I was tasked to translate a Matlab script over to C++.
The Matlab script is a simple wrapper (basically for loops and some
easy vector manipulations) that calls 2 external C++ functions
compiled into DLL's.
All I had to do was translate the for loops and turn the vectorized
code into loops in C++ and call the native C++ functions that were
originally called through DLL in MATLAB.
Now here's the weird thing... On the same computer, running Windows
XP, the Matlab script took about 35 seconds to perform the job (timed
using internal time functions). Where as the compiled Windows
executable took about 90 seconds.... I've tried and tried to optimize
the C++ code but I just can't beat the Matlab script's run time...
What gives??? (I may not be a expert C++ programmer but my coding
skills are not that bad)
BTW, I'm using Matlab version 7.0.1.24704 (R14) Service Pack 1. My
C++ compiler is MS Visual C++ .NET 2003 (generating a Win32 console
application).
I would greatly appreciated it someone can shed some light on this
issue. I'm very confused...
Kevin
MATLAB is in many instances a wrapper to fortran libraries that have
been optimized intensively (LAPACK, FFTW, etc).
So my question is this: Why is it faster for Matlab to call the C
routines??? It seems that compiling the C routines along with a C
script should defitely be faster. I'm very confused...
Kevin
So it's not that the scripted Matlab language is faster than the C code,
it's that Matlab is calling highly optimized libraries and your C/C++ code
is not.
However, you can use highly optimized libraries too. I think there's even a
way to link to the BLAS and Lapack libraries that come with Matlab, but I've
never done that. But another option is to use the Math Kernel Library
available from Intel. I think that's what Mathworks uses.

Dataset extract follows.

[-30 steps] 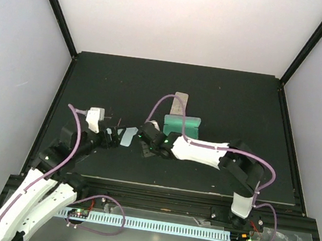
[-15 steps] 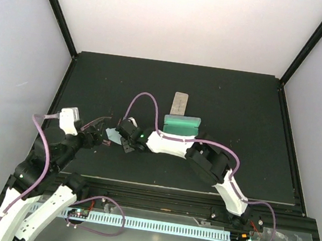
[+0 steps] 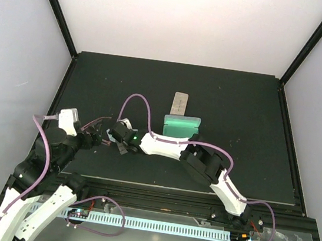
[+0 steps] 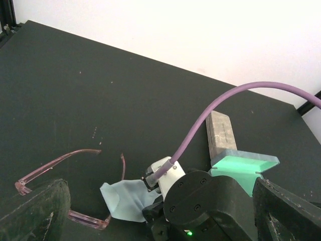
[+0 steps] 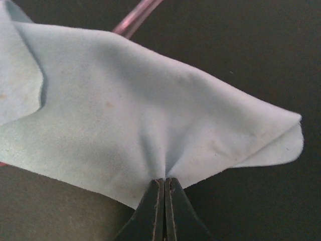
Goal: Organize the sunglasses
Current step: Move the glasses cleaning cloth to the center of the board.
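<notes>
The right fingers (image 5: 155,211) are clenched tight on the hem of a light blue cloth (image 5: 150,115). The fabric puckers into a gather right where the two tips meet and fans out flat from there, one corner folded over. A pink bar of the sunglasses (image 4: 35,175) pokes out past the cloth's far edge, so cloth and frame are at least touching, though I cannot tell how much of the frame is covered. This thin reddish-pink pair lies on the dark worktop (image 3: 229,100) with its temples swung open. It is well to the left of the green case (image 3: 182,125) and a little nearer the arms than the case is. The left fingers (image 4: 37,211) are spread as wide as they go and grasp nothing. One hangs just over the front of the pink frame and the other is off toward the green case, with the right arm's wrist sitting between them. The green case lies open, its pale mint inside facing up. A beige-grey oblong case (image 3: 179,103) sits right against the green case's far side, pointing away from the arms. The right arm reaches across in front of the green case to get to the cloth, its purple cable (image 4: 235,98) arching above it. I can't pick out the black pair from here.
</notes>
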Controlling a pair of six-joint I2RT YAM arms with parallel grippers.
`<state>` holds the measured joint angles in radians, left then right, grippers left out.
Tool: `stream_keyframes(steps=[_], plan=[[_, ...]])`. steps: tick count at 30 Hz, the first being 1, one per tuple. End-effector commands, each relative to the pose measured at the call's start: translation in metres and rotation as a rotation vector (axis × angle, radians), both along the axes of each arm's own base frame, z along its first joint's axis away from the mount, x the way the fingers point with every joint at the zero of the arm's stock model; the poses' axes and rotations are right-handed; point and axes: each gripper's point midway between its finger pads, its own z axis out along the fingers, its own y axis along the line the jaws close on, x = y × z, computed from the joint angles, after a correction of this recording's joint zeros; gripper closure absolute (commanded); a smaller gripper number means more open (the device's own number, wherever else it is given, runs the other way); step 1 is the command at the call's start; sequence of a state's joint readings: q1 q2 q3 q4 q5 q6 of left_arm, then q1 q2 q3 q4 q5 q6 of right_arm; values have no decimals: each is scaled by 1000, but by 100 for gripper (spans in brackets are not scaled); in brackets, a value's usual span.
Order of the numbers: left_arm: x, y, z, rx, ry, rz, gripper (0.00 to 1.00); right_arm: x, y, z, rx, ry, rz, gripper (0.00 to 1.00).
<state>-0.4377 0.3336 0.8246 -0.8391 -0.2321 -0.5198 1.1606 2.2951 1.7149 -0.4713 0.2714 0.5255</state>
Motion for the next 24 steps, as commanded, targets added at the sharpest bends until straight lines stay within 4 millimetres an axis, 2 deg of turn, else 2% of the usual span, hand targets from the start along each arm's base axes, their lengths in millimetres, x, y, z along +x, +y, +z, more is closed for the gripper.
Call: stream_keyframes(steps=[1, 4, 8, 16, 18, 21, 24], plan=[[1, -1, -1, -8, 20, 1, 1, -1, -26, 7, -45, -21, -52, 99], [3, -10, -8, -25, 40, -34, 1, -6, -35, 30, 0, -38, -53, 99], [9, -35, -28, -52, 77, -147, 1, -22, -62, 41, 14, -18, -37, 99], [13, -110, -75, -190, 192, -499, 2, -62, -144, 17, -43, 70, -97, 99], [13, -122, -89, -226, 239, -546, 5, -71, -160, 14, -36, 93, -121, 99], [15, -134, -113, -257, 318, -567, 11, -81, -176, 14, -7, 122, -157, 99], [16, -144, -142, -271, 413, -555, 18, -87, -182, 12, 25, 145, -182, 99]])
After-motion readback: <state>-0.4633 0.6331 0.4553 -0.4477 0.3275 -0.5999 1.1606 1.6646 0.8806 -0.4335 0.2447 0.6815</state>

Your experience is not something I'm used to seeing. I normally see
a speedup going from ML to MEX (even for vectorized ML code). Can
you describe what your code is actually doing (are you rewriting BLAS
functions)? Better still, a snippet that shows the problem would be
interesting.
- Steve
So you say that
a) In the fast version Matlab is just a wrapper, virtually all the
time is spent inside the external C code.
b) In the slow version, the C wrapper calls the same C functions, but
these identical functions take nearly 3 times as long.
Are you absolutely sure that both code versions do the same thing,
the same number of times?
Are you sure that the Matlab code doesn't have anything substantial
to do (Like matrix operations, FFTs etc.)?
Murphy
Thank you all for the replies. Here is a summary of what my code
does. For those that are familiar with communication systems: it's
basically running performance tests (BER curves) for a convolutional
decoder.
(Original Setup)
1. Decoder functions written in C and compiled into DLL's so that it
can be called from Matlab (I didn't do this part and I don't know
much about MEX things so I can't elaborate more on that)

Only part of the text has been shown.